## PROMPT
Should the entries contain pictures, leave them out and return exactly the lines from the first through the line holding "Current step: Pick".

## EXTRACTED DATA
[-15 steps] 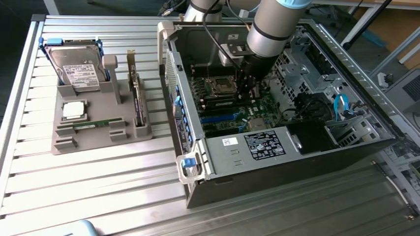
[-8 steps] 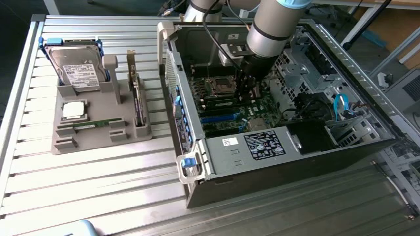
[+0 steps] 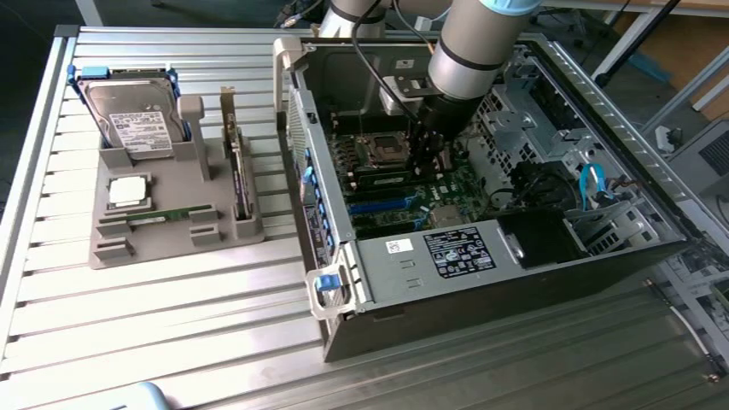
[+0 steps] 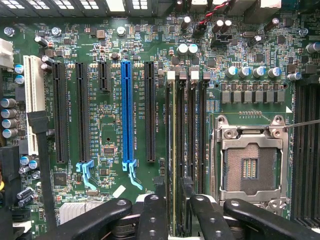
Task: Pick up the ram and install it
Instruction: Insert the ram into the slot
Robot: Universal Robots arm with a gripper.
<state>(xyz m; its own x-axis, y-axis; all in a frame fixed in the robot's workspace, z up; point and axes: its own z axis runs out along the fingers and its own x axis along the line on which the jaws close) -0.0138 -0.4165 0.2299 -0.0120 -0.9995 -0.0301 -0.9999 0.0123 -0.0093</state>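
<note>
1. Claw spread, black fingers either side of the ram, not pinching it.
2. Ram stands on edge in a memory slot beside the CPU socket, long axis along the slots.
3. Arm reaches steeply down into the open computer case.

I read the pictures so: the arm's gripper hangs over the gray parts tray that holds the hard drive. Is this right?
Not quite. The gripper hangs inside the open computer case, over the motherboard, not over the gray parts tray that holds the hard drive. The exterior view shows it.
</note>
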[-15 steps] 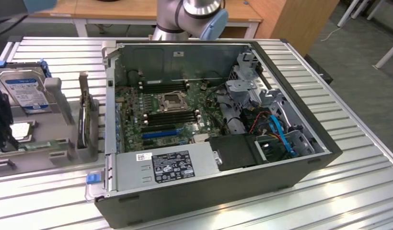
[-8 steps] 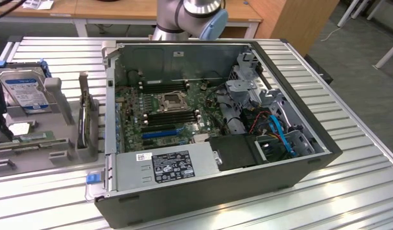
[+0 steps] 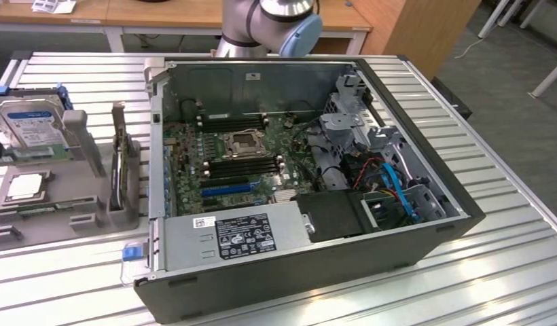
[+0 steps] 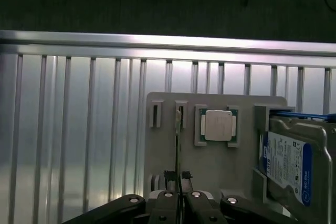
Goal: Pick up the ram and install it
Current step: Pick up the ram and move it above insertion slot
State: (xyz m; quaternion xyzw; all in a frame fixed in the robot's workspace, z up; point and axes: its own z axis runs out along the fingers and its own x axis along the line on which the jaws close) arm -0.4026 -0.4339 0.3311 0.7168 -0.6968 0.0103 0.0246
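A ribbed metal table (image 3: 505,231) is seen, with wooden desks beyond its far edge. An open computer case (image 3: 288,285) is laid on it, with the motherboard (image 3: 229,159) exposed. A grey fixture tray (image 3: 43,227) is set just beside the case, on the exterior view's left. The ram (image 3: 121,163) is stood on edge in a slot on the side of the tray nearest the case, and it is not gripped. A blue-labelled hard drive (image 3: 29,125) and a square processor (image 3: 25,185) are kept further to the exterior view's left. In the wrist view the gripper (image 4: 179,203) is shown with its fingers drawn almost together. It is lined up over the thin edge of the ram (image 4: 178,140), beside the processor (image 4: 218,125) and the hard drive (image 4: 289,166).
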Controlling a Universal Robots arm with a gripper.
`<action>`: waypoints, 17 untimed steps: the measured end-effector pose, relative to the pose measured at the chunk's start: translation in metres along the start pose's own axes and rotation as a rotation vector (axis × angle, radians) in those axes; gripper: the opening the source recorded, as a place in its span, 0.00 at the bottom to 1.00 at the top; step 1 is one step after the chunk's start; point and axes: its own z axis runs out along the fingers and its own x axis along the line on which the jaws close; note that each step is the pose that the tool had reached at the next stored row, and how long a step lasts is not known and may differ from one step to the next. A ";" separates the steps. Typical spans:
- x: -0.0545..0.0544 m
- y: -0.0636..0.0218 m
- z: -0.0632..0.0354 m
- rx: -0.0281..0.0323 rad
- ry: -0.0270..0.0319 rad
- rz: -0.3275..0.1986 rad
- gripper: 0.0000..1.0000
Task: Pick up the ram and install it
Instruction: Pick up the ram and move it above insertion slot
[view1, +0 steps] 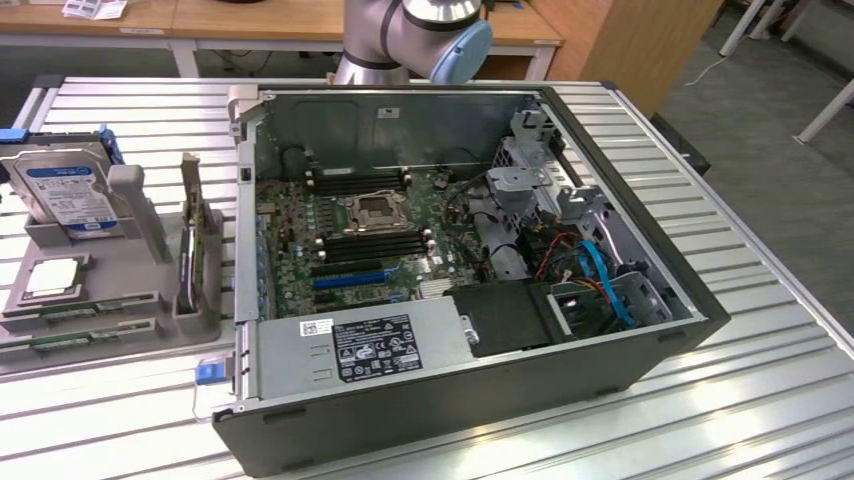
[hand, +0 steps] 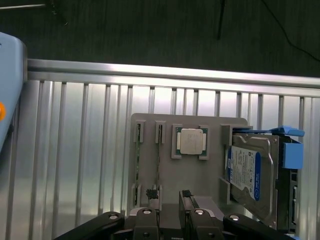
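Two ram sticks stand on edge in a grey holder (view1: 134, 300) on the table, at the exterior view's left. They show as thin green strips, one (view1: 83, 310) beside the other (view1: 64, 341). In the wrist view the same sticks are two narrow lines (hand: 159, 165) (hand: 138, 165) running along the holder (hand: 200, 175). My gripper (hand: 168, 196) hangs above that holder, near one end of the sticks. It is open, its dark fingertips (hand: 186, 196) apart with nothing between them. How high it hangs I cannot tell. The arm (view1: 414, 30) rises behind the computer case.
An open computer case (view1: 467, 390) lies on the slatted aluminium table, its motherboard showing black memory slots (view1: 380, 243) around the CPU socket (view1: 374, 210). The holder also carries a silver CPU chip (hand: 190, 141) and a blue-labelled hard drive (hand: 247, 172). A blue part (hand: 10, 90) sits nearby.
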 end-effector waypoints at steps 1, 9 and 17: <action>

## ANSWER
[-15 steps] 
[-8 steps] 
[+0 steps] 
[+0 steps] 
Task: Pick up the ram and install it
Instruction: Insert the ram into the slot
Robot: Universal Robots arm with a gripper.
<state>(xyz m; its own x-axis, y-axis; all in a frame fixed in the robot's workspace, z up; point and axes: its own z axis runs out along the fingers and its own x axis along the line on which the jaws close) -0.0138 -0.4165 0.2299 -0.0120 -0.9995 -0.0301 -0.9999 0.0123 -0.0093</state>
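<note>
1. Claw spread, black fingers either side of the ram, not pinching it.
2. Ram stands on edge in a memory slot beside the CPU socket, long axis along the slots.
3. Arm reaches steeply down into the open computer case.

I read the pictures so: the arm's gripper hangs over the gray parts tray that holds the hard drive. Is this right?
Not quite. The gripper hangs inside the open computer case, over the motherboard, not over the gray parts tray that holds the hard drive. The exterior view shows it.
</note>
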[-15 steps] 
[-8 steps] 
[+0 steps] 
[+0 steps] 
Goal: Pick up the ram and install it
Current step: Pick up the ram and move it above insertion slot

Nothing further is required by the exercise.